Use of novel radiosensitizers and radiation-specific miRNAs to modulate radiation response in non-small cell lung adenocarcinoma (NSCLC).

Abstract

e17519 Background: Tumor response to radiotherapy in NSCLC remains markedly heterogeneous. Few successful radiosensitivity predictive assays exist that can be applied to individualize radiotherapeutic options. Methods: Using Bayesian regression analysis, a 52-gene expression signature that predicts sensitivity to external beam radiotherapy was developed and independently validated. On the basis of the signature, using Connectivity Map, novel candidate radiosensitizers were identified and tested in vitro by cell proliferation assays on predicted radioresistant NSCLC cell lines at three different radiation doses (3, 5 and 7 Gy). Cisplatin was used as a clinically relevant control.

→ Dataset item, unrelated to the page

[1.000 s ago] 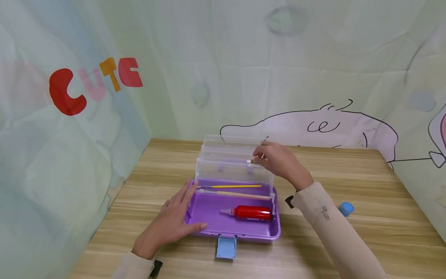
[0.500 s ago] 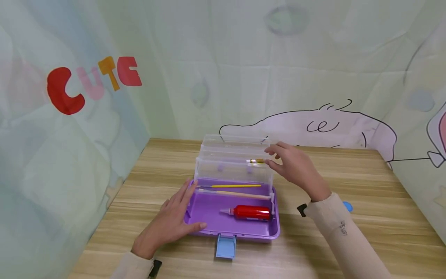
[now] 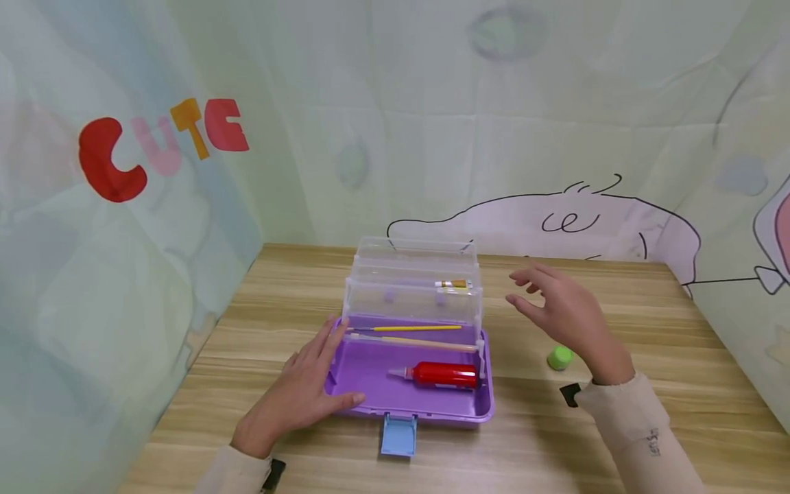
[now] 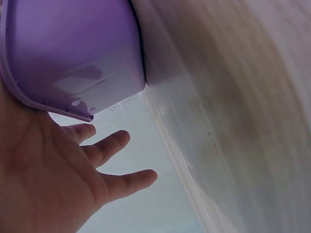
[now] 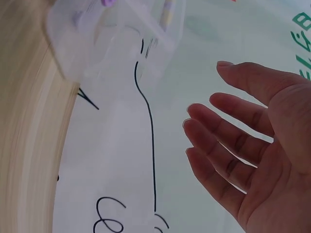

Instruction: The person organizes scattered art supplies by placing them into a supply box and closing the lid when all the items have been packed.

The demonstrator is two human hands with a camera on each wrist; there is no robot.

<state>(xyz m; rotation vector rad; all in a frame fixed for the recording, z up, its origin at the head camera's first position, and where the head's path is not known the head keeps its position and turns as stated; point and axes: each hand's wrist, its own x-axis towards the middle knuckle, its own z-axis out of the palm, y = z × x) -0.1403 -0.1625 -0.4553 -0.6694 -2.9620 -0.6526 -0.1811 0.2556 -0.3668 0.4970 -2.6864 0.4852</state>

Furthermore, a systemic computational approach was developed to identify potential radiation-specific miRNAs, which were later transiently expressed and validated in vitro using the aforementioned NSCLC cell lines. Results: The 52-gene expression signature accurately predicted radiosensitivity in vitro and in individuals treated with radiation or chemoradiation independent of tissue. Tumor cell-specific novel agents, such as ethacrynic acid and docosahexaenoic acid have shown to radiosensitize NSCLC cell lines in a drug and radiation dose-indepependent manner. Finally, radiation-specific miRNAs (hsa-let-7b, hsa- let-7i and hsa-miR30a), which were shown to regulate RAS signaling pathway as evidenced from Western analyses, significantly radiosensitize (p<0.001 for all three miRNAs with respect to mock transfected controls) NSCLC cell lines. Conclusions: Comprehensive genomic analysis using gene expression signatures and miRNA data provides opportunities to better understand the mechanisms underlying radiation response and provides novel therapeutic opportunities in NSCLC. No significant financial relationships to disclose.